**WORK REQUEST:**
Write out exactly the lines below that run from the one containing "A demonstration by" through the one containing "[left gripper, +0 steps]", both included, with no other lines.

**EXERCISE INPUT:**
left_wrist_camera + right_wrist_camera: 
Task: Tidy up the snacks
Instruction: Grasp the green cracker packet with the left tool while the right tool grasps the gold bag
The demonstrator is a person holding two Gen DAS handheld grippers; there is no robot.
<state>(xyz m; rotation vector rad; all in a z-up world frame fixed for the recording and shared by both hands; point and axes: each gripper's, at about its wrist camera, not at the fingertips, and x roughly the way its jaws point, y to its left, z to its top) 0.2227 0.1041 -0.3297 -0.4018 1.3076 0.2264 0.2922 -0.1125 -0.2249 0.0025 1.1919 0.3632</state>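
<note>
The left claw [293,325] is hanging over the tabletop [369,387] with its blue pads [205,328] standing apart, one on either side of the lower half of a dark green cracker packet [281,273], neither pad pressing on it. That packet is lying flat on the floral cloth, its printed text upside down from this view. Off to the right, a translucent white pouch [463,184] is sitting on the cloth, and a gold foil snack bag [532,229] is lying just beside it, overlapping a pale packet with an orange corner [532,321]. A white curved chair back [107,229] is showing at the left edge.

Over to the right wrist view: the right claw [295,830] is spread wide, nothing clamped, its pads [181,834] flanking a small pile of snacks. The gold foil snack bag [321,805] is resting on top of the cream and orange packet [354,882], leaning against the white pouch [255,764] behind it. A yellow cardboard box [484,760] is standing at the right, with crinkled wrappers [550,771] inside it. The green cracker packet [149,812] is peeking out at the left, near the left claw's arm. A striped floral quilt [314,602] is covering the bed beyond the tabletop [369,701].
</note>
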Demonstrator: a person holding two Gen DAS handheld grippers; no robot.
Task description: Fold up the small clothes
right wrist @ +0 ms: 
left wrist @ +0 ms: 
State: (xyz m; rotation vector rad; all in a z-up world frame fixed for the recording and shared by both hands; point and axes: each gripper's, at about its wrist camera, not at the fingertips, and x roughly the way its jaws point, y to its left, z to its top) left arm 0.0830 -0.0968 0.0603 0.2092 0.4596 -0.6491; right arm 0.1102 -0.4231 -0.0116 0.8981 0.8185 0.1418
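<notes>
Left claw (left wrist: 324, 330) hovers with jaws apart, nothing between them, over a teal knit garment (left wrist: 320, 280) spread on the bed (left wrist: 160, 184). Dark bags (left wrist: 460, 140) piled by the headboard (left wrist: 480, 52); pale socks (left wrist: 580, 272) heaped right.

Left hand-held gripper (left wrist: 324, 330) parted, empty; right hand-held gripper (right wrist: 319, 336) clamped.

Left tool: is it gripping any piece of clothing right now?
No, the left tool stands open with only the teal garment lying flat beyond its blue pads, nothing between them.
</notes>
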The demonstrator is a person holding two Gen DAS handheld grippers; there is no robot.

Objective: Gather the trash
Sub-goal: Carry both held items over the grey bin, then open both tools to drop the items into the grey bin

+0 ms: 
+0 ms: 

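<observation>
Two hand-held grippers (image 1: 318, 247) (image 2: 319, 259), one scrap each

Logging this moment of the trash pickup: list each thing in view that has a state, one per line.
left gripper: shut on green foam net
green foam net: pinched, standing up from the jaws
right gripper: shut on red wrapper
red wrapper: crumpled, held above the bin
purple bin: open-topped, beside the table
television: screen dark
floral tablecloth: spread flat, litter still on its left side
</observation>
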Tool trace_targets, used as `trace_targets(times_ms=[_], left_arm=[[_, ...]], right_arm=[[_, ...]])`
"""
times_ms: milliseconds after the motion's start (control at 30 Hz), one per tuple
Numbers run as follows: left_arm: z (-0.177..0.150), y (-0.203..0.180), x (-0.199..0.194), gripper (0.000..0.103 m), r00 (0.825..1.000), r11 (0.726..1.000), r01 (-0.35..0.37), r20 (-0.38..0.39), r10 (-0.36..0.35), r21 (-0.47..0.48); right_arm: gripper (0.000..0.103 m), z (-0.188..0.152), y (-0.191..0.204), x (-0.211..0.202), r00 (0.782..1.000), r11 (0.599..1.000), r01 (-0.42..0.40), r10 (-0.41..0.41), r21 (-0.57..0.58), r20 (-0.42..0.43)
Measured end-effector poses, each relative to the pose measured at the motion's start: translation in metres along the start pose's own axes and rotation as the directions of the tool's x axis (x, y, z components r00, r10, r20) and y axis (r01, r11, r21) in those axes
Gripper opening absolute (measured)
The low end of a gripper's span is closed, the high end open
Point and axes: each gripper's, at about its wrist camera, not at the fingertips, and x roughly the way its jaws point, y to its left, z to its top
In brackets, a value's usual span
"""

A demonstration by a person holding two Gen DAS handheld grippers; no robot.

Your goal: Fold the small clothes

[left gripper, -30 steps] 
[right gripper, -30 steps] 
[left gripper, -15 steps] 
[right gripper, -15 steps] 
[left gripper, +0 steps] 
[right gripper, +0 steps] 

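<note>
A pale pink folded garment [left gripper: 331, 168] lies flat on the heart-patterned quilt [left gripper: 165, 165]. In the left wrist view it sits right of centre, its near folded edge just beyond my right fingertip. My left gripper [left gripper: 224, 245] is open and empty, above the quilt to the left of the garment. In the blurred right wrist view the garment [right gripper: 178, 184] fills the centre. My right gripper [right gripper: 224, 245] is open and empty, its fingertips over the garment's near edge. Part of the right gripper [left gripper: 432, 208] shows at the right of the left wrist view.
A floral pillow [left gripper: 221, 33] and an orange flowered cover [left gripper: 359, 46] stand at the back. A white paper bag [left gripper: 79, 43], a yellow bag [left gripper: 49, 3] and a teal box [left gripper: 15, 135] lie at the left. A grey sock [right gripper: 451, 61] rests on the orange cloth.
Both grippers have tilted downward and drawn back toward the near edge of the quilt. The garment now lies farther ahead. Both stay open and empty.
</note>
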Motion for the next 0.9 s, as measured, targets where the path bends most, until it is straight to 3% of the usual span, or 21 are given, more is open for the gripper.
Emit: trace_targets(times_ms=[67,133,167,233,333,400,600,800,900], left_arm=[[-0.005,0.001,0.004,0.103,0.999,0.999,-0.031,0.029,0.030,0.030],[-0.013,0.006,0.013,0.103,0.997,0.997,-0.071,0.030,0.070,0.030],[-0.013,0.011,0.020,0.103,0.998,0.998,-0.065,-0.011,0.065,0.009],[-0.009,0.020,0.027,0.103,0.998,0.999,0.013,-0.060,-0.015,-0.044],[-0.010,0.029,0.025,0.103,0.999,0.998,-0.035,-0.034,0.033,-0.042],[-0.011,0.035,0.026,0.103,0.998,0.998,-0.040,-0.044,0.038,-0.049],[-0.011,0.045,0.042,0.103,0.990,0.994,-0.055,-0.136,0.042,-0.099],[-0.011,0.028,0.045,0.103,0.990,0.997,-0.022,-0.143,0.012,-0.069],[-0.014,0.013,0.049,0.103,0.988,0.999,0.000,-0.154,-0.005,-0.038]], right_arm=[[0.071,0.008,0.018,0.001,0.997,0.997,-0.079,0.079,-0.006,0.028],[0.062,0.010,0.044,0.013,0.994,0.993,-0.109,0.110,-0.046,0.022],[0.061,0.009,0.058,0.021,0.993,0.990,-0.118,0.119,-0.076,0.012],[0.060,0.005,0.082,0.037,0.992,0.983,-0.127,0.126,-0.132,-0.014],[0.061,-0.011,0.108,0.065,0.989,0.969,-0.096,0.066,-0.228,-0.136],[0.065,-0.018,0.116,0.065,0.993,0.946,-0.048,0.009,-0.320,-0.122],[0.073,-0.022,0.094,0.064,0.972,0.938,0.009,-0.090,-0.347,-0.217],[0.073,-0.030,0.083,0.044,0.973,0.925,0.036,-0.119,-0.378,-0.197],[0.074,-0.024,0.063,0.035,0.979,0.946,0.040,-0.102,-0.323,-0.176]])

**ANSWER:**
A demonstration by a person holding two Gen DAS handheld grippers; no robot.

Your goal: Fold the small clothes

[left gripper, -30 steps] 
[right gripper, -30 steps] 
[left gripper, -15 steps] 
[right gripper, -15 steps] 
[left gripper, +0 steps] 

Response complete; there is no more output.